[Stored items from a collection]
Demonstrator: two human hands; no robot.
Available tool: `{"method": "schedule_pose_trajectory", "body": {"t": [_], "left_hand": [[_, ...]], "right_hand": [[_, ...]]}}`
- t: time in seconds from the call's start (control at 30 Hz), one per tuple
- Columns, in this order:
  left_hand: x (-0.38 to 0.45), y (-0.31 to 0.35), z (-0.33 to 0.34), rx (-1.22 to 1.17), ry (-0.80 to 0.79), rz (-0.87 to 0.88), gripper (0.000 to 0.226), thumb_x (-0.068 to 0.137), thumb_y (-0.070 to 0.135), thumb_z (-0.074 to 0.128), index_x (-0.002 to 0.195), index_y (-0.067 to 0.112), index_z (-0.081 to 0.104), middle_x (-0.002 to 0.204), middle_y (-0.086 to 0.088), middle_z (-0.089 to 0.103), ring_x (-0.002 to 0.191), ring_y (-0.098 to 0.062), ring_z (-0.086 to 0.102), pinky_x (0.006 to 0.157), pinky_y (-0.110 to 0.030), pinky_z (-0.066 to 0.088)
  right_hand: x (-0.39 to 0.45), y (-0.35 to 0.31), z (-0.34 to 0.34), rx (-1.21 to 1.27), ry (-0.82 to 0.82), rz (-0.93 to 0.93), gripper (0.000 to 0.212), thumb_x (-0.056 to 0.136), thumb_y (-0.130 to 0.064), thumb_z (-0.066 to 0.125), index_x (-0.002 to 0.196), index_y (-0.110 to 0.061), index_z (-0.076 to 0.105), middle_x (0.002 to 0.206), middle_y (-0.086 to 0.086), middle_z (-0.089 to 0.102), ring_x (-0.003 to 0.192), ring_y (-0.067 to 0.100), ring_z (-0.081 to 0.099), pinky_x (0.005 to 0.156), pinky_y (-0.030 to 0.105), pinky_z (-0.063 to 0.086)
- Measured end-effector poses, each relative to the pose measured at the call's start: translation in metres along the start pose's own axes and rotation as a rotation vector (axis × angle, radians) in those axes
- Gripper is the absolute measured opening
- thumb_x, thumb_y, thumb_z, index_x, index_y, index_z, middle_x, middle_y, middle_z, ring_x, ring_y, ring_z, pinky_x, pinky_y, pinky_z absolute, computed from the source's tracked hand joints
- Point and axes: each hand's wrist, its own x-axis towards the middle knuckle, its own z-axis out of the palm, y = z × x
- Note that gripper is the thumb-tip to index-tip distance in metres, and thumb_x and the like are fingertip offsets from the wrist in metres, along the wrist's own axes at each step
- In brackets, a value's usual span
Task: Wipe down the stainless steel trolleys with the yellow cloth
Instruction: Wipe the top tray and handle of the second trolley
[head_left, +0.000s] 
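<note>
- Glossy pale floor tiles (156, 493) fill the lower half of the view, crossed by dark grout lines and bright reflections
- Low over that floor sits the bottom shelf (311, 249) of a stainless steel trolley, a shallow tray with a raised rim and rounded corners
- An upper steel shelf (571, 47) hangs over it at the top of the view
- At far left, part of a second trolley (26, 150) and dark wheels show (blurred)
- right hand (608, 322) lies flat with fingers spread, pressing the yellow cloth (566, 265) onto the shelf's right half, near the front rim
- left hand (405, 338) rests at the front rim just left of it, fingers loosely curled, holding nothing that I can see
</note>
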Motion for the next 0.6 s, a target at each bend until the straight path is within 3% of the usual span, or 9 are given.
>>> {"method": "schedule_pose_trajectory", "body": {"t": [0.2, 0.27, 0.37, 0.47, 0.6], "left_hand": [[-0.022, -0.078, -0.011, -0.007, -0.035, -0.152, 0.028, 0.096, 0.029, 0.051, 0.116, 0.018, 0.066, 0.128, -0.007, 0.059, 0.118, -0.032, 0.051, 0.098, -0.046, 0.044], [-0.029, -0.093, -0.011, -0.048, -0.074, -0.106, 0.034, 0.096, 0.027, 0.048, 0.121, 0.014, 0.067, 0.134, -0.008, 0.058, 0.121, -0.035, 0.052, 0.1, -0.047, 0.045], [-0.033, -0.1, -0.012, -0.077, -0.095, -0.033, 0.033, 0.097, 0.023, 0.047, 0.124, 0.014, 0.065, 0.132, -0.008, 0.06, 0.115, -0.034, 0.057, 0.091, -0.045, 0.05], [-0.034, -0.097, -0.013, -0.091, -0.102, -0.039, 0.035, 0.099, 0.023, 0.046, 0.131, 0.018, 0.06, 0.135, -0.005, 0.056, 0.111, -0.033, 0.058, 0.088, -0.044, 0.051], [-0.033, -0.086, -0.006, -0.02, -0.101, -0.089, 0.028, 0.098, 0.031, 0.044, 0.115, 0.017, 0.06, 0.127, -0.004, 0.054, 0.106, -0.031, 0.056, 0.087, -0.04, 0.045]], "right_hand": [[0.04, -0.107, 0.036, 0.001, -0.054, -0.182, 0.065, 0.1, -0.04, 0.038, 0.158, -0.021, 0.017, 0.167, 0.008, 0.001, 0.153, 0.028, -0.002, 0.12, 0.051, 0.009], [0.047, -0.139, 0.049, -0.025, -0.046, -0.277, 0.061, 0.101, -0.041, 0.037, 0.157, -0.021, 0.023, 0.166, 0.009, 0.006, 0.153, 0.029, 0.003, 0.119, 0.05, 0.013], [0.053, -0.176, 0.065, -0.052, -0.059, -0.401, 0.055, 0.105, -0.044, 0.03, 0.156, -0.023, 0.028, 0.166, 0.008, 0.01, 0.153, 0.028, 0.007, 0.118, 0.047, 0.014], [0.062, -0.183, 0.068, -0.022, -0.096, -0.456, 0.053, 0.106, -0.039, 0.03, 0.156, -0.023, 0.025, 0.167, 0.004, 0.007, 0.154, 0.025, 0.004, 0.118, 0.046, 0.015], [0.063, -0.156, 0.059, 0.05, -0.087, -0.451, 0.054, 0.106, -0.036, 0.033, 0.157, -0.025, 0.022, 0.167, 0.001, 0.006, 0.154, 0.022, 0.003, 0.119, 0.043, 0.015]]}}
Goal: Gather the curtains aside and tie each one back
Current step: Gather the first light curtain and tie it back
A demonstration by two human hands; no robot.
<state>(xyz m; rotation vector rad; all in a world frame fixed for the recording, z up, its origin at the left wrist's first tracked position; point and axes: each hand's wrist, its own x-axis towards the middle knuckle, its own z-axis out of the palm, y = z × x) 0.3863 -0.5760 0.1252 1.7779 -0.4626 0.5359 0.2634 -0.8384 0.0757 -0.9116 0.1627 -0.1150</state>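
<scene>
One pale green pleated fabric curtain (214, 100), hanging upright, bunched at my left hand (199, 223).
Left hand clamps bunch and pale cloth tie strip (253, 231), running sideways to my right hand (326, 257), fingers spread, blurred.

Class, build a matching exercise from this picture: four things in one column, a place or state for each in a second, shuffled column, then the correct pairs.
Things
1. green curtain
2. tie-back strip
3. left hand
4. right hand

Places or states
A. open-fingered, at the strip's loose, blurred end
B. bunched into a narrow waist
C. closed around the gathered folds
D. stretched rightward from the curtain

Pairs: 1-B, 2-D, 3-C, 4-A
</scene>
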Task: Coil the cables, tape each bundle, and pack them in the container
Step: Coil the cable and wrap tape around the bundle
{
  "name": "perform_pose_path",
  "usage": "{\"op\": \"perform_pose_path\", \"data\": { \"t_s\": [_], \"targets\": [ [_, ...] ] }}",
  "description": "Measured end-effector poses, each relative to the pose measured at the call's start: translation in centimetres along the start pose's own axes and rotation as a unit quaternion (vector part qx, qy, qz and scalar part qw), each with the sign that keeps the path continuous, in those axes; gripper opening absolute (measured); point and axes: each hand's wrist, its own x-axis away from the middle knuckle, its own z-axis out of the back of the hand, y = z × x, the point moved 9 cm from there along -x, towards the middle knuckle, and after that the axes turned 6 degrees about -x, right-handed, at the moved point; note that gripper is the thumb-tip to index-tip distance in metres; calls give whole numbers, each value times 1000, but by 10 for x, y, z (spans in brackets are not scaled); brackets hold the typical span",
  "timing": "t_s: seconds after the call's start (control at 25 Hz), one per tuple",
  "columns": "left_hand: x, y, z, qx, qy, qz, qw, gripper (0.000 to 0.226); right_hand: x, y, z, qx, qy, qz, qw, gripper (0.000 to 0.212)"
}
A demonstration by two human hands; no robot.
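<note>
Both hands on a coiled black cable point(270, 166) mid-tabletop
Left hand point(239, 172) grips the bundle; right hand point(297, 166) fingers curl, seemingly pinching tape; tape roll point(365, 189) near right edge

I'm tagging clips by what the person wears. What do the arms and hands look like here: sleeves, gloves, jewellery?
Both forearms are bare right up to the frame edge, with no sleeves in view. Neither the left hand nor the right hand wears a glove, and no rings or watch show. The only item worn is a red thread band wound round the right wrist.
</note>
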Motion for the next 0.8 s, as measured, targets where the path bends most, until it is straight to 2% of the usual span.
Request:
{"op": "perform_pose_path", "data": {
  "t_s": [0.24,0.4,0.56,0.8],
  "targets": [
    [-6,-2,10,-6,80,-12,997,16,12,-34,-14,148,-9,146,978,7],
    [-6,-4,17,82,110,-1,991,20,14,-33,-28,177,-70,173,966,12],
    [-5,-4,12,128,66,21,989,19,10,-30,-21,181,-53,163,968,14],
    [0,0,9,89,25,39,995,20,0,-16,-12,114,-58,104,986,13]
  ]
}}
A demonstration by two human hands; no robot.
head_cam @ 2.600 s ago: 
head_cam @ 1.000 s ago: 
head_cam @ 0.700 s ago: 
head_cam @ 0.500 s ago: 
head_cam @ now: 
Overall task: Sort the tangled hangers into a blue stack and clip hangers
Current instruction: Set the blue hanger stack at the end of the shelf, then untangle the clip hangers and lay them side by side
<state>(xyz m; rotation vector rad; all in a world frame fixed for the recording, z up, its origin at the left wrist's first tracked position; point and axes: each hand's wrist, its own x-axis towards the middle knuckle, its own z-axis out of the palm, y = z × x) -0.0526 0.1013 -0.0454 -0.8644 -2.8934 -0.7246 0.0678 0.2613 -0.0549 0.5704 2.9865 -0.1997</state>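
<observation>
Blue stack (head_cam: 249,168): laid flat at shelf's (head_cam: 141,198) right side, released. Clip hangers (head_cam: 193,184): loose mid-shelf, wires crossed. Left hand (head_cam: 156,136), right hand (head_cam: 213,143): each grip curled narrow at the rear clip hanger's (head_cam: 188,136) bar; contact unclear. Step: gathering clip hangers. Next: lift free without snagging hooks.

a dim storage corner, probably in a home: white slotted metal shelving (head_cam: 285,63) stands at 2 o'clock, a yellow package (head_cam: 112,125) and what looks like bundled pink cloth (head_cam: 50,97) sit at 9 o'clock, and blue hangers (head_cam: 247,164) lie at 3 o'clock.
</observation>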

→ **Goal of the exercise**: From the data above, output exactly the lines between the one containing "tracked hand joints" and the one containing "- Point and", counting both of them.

→ **Answer area**:
- thumb_x, thumb_y, thumb_z, index_x, index_y, index_z, middle_x, middle_y, middle_z, ring_x, ring_y, ring_z, pinky_x, pinky_y, pinky_z absolute, computed from the source's tracked hand joints
- Point and axes: each hand's wrist, its own x-axis towards the middle knuckle, its own z-axis out of the palm, y = z × x

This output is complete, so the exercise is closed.